Monday, June 8, 2015

Buying yarn in St. John's

Today, let's discuss the hazards of vacation time - specifically, the weakening of resolve that results from becoming free of one's normal crippling routine.

This is not yarn.

As you know, I must not buy more yarn.  As I write this, surrounded by partially unpacked boxes and debris and moth-safe bags of indeterminate items, I recognize that I could build a small dwelling with my current supply.  But while I was on vacation, we drove past one of those highway signs with symbols for food and gas and lodging, and it included the international symbol for "throw off all restraint": a simplified ball of yarn.

I still have zero clue what the yarn ball was meant to convey.  The obvious conclusion is 'yarn store!' but the only yarny retail establishment in the next town was a very, very small shop selling a variety of craft items, including very scratchy handknit mittens.  No craft supplies.  Just crafts.
 
After lunch, we noticed a discount department store in town and I smelled yarn, so we went in hunting and found this:


Yarn in skeins is decidedly upscale and not something you find in Ontario discount department stores, so I was excited, and even more so to discover it was...


Briggs and Little 'Tuffy'!  Seriously cheap, and in great colours too.  This yarn is nearly impossible to find in Ontario, but very common in the maritime provinces and well loved for its hardwearing nature.  My friend Marie keeps a supply for socks that won't quit.  I nearly bought some.  Then I thought: I will never knit with this.  It's just too scratchy for me.  (I am pretty sure it is the base yarn for all the scratchy handknit mitts and socks I found in every gift shop thereafter.)

At this point, thwarted and yarn-hungry, I became the rabid dog of knittingdom.
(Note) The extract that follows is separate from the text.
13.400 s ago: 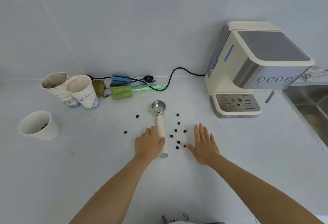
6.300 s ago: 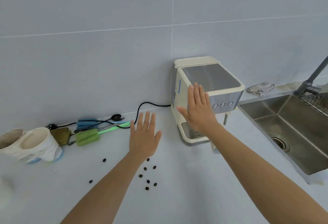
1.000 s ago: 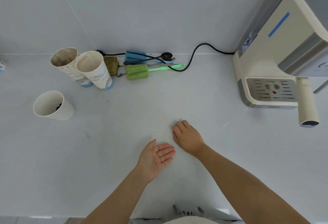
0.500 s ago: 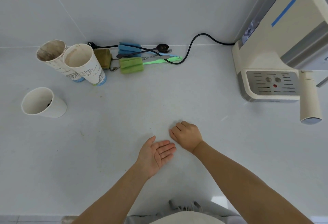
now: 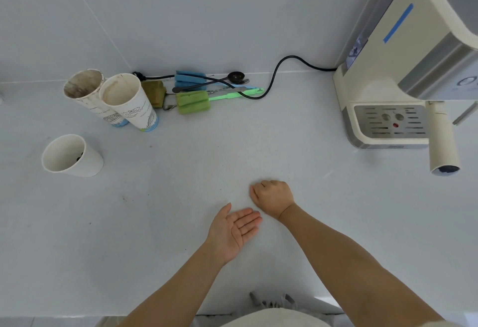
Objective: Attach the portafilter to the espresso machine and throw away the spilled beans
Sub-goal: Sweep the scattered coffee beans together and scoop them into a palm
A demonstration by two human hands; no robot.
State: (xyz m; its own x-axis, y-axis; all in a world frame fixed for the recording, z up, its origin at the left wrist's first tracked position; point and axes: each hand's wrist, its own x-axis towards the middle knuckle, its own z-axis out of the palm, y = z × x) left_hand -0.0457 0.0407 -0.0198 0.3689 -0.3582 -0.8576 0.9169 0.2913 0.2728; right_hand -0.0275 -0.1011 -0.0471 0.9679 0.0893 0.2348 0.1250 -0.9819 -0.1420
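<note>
Here, at the far left of the white desk (image 5: 160, 197), a plain white paper cup (image 5: 71, 156) leans on its side with a few dark coffee beans (image 5: 79, 157) just visible inside. Behind it stand two stained printed paper cups (image 5: 111, 99), touching each other and tilted toward the wall. Next along the wall lie a brown sponge (image 5: 155, 92), a blue sponge brush (image 5: 190, 80), a green sponge brush (image 5: 192, 102) with a pale green handle, and a dark spoon (image 5: 234, 77), all crossed by a black power cord (image 5: 274, 75) that runs to the machine.

Near the front middle, the left hand (image 5: 232, 231) rests palm up on the desk, fingers spread flat and nothing in its grip. Just beside it, slightly farther back, the right hand (image 5: 273, 197) is curled into a loose fist, knuckles up; whether it holds anything inside cannot be told (the fingers hide the palm). No loose beans show on the desk surface.

At the right, the cream espresso machine (image 5: 382, 68) stands against the wall with its metal drip tray (image 5: 390, 122) facing forward. The portafilter (image 5: 442, 143) is mounted on the machine above the tray's right edge, its cream handle pointing out toward the camera.
</note>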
I had packed no knitting, people!  I never needed any on previous spring holidays, but even so: what was I thinking?  Within hours I had broken down and visited KnitMap, which led me to Cast On! Cast Off!, a fabulous shop for any city, but in one with a busy harbour? SUCH a cute name.  Just knowing we were heading that way calmed me down.

After Katie kindly agreed to cake one for me I bought three skeins of Sweet Fiber Merino Twist Worsted in Olive (and yes, I appreciate the irony of its being purchased on the east coast but dyed on the west coast of a very wide country) plus a pair of straight wooden needles, and tried whipping up my own pattern for something flat.
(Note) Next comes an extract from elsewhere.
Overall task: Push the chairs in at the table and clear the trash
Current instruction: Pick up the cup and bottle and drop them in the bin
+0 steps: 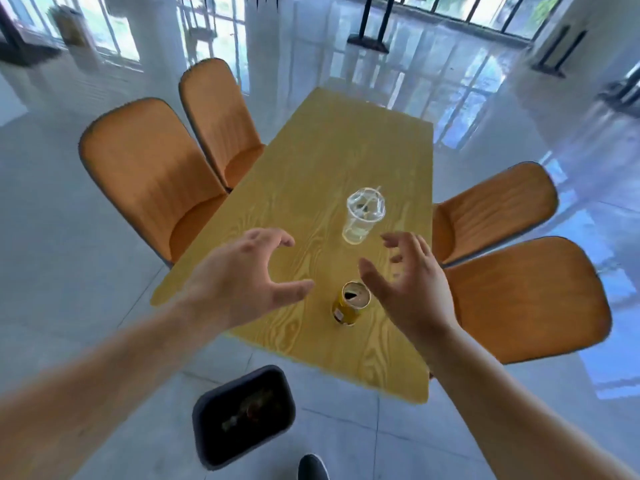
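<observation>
Both hands are out over the wooden surface (pixel 311 161), fingers spread, nothing in either grip. The yellow can (pixel 349 303) stands upright near the near edge, right between them, just left of the right hand (pixel 412 289), so that one looks closest; the left hand (pixel 242 275) hovers further left. The clear plastic cup (pixel 363 216) sits just beyond, and the bin (pixel 242 415) is on the floor.

Glossy pale tiled floor (pixel 485 427) mirrors bright daylight from tall windows (pixel 485 8).
</observation>
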Motion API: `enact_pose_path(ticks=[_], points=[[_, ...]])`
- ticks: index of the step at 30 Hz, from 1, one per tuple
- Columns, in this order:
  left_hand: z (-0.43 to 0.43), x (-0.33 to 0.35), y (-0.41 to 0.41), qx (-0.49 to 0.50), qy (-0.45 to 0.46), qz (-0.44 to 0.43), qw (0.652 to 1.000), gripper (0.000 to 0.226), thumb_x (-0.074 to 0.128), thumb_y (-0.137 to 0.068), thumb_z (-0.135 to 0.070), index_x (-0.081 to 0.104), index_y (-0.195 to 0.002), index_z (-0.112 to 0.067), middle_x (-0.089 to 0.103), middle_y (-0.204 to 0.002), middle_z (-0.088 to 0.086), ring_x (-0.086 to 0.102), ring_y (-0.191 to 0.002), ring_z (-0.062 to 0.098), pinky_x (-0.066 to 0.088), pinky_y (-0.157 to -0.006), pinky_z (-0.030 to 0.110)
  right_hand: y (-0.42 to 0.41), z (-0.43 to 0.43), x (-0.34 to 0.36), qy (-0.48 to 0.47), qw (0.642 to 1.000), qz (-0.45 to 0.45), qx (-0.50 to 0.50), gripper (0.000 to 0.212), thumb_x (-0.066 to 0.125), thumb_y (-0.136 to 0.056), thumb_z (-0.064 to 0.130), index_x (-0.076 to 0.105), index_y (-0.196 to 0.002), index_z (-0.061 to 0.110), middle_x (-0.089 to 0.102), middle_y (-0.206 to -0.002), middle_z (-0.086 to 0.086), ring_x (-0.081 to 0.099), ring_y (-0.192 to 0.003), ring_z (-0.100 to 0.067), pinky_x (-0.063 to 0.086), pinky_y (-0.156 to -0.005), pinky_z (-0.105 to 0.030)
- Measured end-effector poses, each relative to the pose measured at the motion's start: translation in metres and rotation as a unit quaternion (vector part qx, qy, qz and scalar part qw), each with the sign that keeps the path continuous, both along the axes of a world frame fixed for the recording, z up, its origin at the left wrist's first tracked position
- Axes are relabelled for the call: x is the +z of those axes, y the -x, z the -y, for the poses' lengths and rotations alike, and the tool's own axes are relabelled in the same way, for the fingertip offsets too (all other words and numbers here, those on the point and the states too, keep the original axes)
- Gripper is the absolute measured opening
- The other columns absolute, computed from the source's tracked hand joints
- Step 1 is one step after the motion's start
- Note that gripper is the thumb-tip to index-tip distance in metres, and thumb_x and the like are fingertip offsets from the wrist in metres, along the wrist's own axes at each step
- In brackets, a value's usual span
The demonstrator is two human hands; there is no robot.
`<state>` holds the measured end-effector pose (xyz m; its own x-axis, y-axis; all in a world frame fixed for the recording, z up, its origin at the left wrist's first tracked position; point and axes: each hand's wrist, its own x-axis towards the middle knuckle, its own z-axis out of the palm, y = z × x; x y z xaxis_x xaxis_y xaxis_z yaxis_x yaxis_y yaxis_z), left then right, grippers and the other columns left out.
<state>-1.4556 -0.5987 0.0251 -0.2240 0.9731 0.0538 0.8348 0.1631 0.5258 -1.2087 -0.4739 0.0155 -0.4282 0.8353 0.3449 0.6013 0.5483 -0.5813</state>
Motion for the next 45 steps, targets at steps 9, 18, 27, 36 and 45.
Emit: enact_pose_path(ticks=[9,18,27,36,45], points=[[-0.093,-0.05,-0.044,-0.077,0.158,-0.001,0.984,0.127,0.054,-0.054,-0.105,0.008,-0.156,-0.044,0.02,-0.161,-0.021,0.046,-0.136,0.016,0.049,-0.104,0.041,0.016,-0.16,-0.043,0.118,0.99,0.078,-0.012,0.109,0.077,-0.072,0.076,0.026,-0.156,0.027,0.04,-0.156,-0.005,0.048,-0.135,-0.026,0.041,-0.093,-0.035],[-0.137,-0.115,-0.072,-0.112,0.171,0.02,0.979,0.111,0.073,-0.062,-0.084,0.017,-0.151,-0.051,0.034,-0.152,-0.025,0.05,-0.126,0.011,0.044,-0.094,0.03,0.054,-0.233,-0.099,0.161,0.984,0.072,0.025,0.117,0.086,-0.067,0.069,0.024,-0.158,0.029,0.039,-0.157,-0.002,0.048,-0.133,-0.021,0.038,-0.091,-0.032],[-0.118,-0.118,-0.069,-0.107,0.146,-0.018,0.983,0.065,0.071,-0.074,-0.066,0.047,-0.13,-0.043,0.047,-0.102,-0.025,0.05,-0.087,0.005,0.042,-0.069,0.024,0.058,-0.208,-0.095,0.161,0.983,0.083,0.022,0.096,0.088,-0.071,0.059,0.037,-0.146,0.029,0.05,-0.146,0.001,0.057,-0.118,-0.021,0.049,-0.085,-0.038],[0.012,-0.081,0.016,0.021,0.168,-0.04,0.985,0.07,0.073,-0.07,-0.069,0.051,-0.13,-0.04,0.059,-0.121,-0.019,0.06,-0.101,0.011,0.051,-0.079,0.031,0.056,-0.037,-0.092,0.192,0.974,0.101,0.07,0.096,0.086,-0.067,0.068,0.037,-0.143,0.033,0.052,-0.14,0.003,0.06,-0.113,-0.021,0.05,-0.086,-0.039],[0.163,-0.074,0.025,0.064,0.157,-0.017,0.985,0.06,0.076,-0.063,-0.063,0.056,-0.116,-0.042,0.062,-0.108,-0.017,0.06,-0.089,0.012,0.043,-0.069,0.029,0.044,0.128,-0.085,0.214,0.963,0.127,0.105,0.097,0.079,-0.064,0.073,0.037,-0.143,0.035,0.054,-0.138,0.006,0.058,-0.119,-0.02,0.049,-0.094,-0.041]])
But the obsession wasn't dead yet.  I am pretty sure my sudden determination to knit cables and compelling need to return to Katie's shop for cable needles was the fact that I literally dreamed about a stunning pair of sample mitts on her checkout counter.  They looked something like this:


(photo courtesy of Robin Hansen's Favorite Mittens, which wants to be in your library if it isn't already) but were knit with Madelinetosh yarn in colours sort of like this:


and, well, WOW.  I think there might have been silk in the lighter-weight yarn Katie chose so: even better than this looks.  This is just the closest colour combo I could find.

Now that I'm home though, I don't want to knit the mitts on Katie's counter - I want knit these ones...


... because they are SO CUTE and have a really, really good thumb:


But back to the green yarn problem.  What to knit?  It turned out to be too much trouble to design something for straight needles and just one caked skein while on vacation.  Then I remembered my iPhone, and my password for Ravelry, and found the perfect pattern: Monique Gascon's Woven Cowl.


It's a really cute piece and I am knitting it as is, with the addition of a stitch at either end because I like the look of a slipped stitch border.

Wondering about the animals in today's episode of Mary Is a Weak Pathetic JellySquid? Well, neither of them are my doing, but Puffy is a consolation because I never did see a real puffin on the trip.  The turtle is a finger puppet and is a hilarious dancer.  He made the photoshoot because he was resting in the yarn basket - everything in this place is resting in the wrong spot right now - and matched so nicely.  The sofa is not an animal.  But it is worth noting because when you accidentally spend a small fortune on a white leather sofa it is completely logical to destroy any stylish attributes it might possess by covering it with white cotton dollar store blankets.  Especially when it then proves to offer great lighting for blog photography.

Have a wonderful start to your week my friends and I'll see you tomorrow!